Sunday, August 4, 2013

Making something out of nothing



Making something out of nothing. That’s the phrase that coursed through my brain yesterday, for the many, many minutes it took me to huff and puff through my eighteen-mile run.

The nothing part was my pre-run procrastination. The friend who was supporting my run – meeting me with water and Gatorade every few miles, came to my house right on time to find me still getting dressed, still figuring out my route, finishing my coffee, in short doing everything but warming up for my run.  The fact I wasn’t ready physically was a reflection of the fact that I wasn’t prepared mentally either, though obviously there was something working in some part of my brain prepping me and telling me it was time, because I finally got out the door.  I guess what I'm saying is that even in my nothingness there were the seeds of something. 
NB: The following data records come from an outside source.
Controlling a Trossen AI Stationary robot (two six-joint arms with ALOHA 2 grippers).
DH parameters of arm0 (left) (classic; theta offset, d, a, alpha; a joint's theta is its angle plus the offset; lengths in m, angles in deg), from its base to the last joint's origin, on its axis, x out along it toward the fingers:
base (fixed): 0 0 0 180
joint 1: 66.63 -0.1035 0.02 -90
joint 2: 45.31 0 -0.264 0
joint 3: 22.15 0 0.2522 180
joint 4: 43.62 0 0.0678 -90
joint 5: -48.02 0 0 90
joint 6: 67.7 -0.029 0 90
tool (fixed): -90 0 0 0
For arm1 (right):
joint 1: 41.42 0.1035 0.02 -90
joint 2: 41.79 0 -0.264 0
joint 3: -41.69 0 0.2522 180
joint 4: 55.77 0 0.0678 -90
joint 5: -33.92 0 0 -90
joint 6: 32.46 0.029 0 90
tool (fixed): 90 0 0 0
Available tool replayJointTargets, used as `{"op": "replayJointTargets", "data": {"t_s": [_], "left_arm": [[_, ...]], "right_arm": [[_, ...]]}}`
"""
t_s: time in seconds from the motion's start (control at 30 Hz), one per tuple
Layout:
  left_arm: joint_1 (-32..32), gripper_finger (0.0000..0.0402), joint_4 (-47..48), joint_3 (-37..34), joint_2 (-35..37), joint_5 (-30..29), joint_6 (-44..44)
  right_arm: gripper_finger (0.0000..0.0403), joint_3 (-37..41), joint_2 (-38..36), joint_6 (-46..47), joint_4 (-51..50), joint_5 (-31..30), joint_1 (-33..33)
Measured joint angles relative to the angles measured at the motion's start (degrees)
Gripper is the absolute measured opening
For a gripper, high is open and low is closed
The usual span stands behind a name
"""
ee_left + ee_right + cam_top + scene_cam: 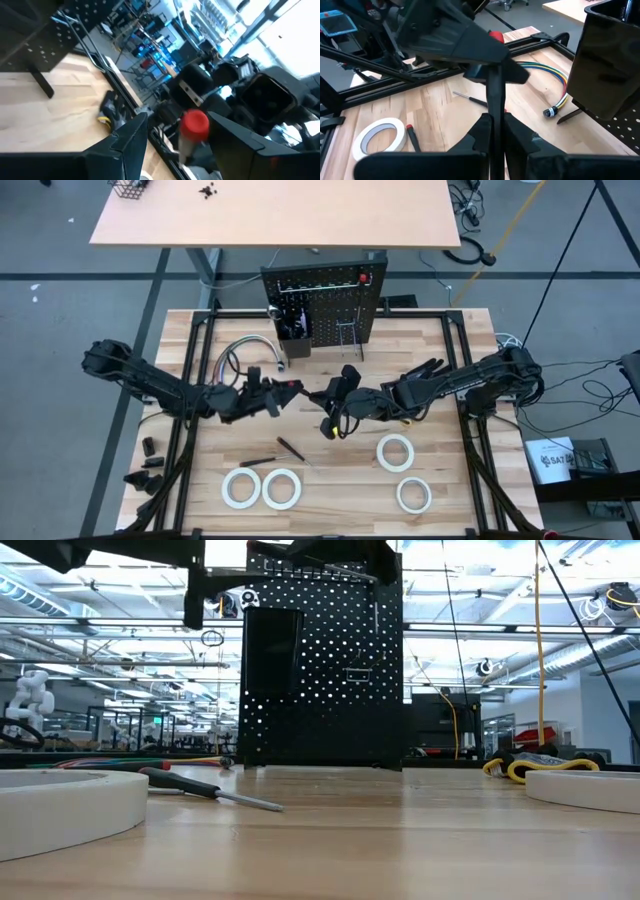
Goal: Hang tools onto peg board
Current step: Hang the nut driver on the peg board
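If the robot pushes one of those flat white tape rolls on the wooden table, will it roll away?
Probably not. The white tape roll lies flat on its side on the wooden table, so a push would likely slide it, not roll it. It looks like a thin, hollow ring, so it is probably light. Stood on edge, it might roll.

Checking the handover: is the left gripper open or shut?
Open. In its wrist view the left gripper has its fingers apart around the red handle.
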Motion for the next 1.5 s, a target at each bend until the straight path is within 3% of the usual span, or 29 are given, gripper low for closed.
{"op": "replayJointTargets", "data": {"t_s": [1.13, 1.5], "left_arm": [[-0.97, 0.0199, -0.14, 0.0, 0.02, 2.01, -1.34], [-0.97, 0.0118, -0.16, 0.0, 0.02, 2.03, -3.62]], "right_arm": [[0.0022, -0.02, 0.0, -1.3, 0.03, -0.07, -1.22], [0.0022, -0.02, 0.0, -1.21, 0.02, -0.07, -1.22]]}}
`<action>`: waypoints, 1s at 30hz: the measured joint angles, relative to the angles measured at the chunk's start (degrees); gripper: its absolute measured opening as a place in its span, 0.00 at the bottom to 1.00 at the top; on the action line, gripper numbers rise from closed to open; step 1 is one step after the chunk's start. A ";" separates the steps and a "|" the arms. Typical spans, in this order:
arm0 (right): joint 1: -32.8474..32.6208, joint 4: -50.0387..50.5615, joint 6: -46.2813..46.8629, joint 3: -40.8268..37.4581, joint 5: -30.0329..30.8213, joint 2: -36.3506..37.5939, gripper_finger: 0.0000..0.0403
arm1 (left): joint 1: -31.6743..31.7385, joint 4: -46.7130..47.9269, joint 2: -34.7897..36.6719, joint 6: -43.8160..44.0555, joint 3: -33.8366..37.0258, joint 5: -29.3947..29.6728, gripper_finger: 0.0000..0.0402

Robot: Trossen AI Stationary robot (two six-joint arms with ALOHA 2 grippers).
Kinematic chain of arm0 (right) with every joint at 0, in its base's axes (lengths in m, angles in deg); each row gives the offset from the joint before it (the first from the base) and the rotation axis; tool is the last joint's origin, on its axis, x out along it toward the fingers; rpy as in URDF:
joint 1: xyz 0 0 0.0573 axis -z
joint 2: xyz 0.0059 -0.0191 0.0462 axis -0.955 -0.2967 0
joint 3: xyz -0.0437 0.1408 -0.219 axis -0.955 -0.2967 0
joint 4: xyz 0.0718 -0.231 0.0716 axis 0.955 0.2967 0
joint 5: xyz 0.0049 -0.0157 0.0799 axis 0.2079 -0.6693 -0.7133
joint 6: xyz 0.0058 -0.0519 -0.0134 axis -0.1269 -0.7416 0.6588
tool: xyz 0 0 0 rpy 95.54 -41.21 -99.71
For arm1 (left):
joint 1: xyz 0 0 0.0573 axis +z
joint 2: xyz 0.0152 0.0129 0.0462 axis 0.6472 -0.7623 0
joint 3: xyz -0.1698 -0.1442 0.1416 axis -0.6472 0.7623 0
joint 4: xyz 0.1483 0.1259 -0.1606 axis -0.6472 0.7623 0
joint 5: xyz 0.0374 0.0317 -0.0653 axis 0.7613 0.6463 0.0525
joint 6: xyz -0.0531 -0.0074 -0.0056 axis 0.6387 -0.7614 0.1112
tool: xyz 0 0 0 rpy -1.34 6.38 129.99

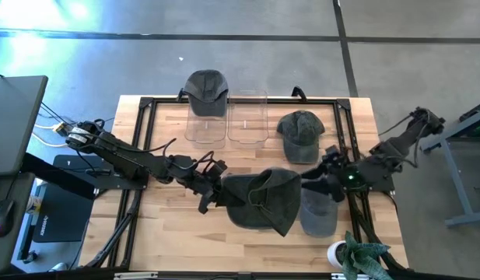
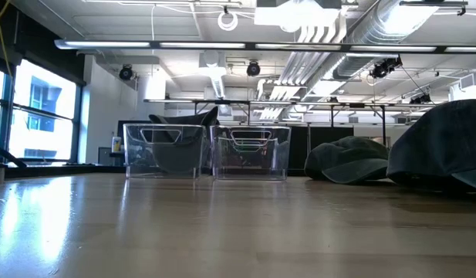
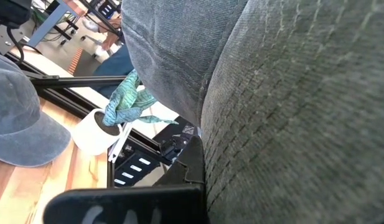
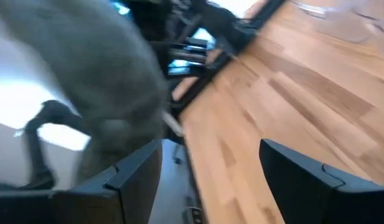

Mind and body finally met up. It just took ten miles of road for it to happen.  

There were other nothings before yesterday too. There was a lot of internal turmoil, maybe not a nothingness but certainly a quite unproductive something during most of my May “comeback” marathon, comeback in quotes because it was a tepid return, and tepid here is being kind, because I had a crampy run and a crappy attitude.   

There are good ways and bad ways to handle runs when you feel lousy. That particular day, I mostly forgot to be grateful and instead mostly focused on whining, forgetting that every step forward is always a good thing. 

Finishing was something else. I was so glad I’d taken those first steps. I was so happy when I was done.  
Gratitude, I find, is always the best way to get through tough times.

What we do, as runners, as parents, as children, as workers, as living breathing human beings is spend our time making something out of nothing. We start as blank canvases. What happens next – my take on things -- is largely a result of chance, along with some combination of nature and nurture.  I’m not sure which category dreams and hopes fit into. I’ll let the scientists and philosophers duke that one out. I just know dreaming and hoping, for me anyhow, is huge.

This weekend, I learned that a dear friend of my daughter’s decided it was time to end his life. A few days ago, he jumped off a bridge into a river. A bystander went in after him, but it was too late. The poor kid’s fall had already done irreparable damage to his system. He’s been in the ICU the last few days. This morning, his family is letting him go.

Just twelve hours before the jump, he visited with my daughter and a few other friends and co-workers. He hugged them and told them how much he loved them. He had a few drinks, and left a great tip. He said good-bye. No one thought anything in particular about his actions. He seemed happy. Everyone had a great time. No alarm bells went off.

Of course, now in retrospect, his loved ones are parsing his every move. What did we miss?  Was there anything we could have done?

I understand he was a pretty neat person. Aren’t most people, once you get to know them?

He emigrated here on his own from Europe seven years ago. He loved the United States and chose to make his home in our nation’s capital. He adopted a nickname that reflected his love of all things American. Texas Dave is what he liked to be called.

He was loved. He was admired. He wasn’t perfect. He had demons. Don’t we all.

Making something out of nothing pretty much sums up for me – today, what we do, as we make our journey from birth to death. 

If you’ve got a second or two, please keep Texas Dave – Dave Martin, and his family in your thoughts and prayers. I'm sure his friends, co-workers, the doctors and nurses who worked on him, and that remarkable stranger who rushed in to help, could use some kindness too. 

Kindness. That's a great word too. Right up there with up there with gratitude.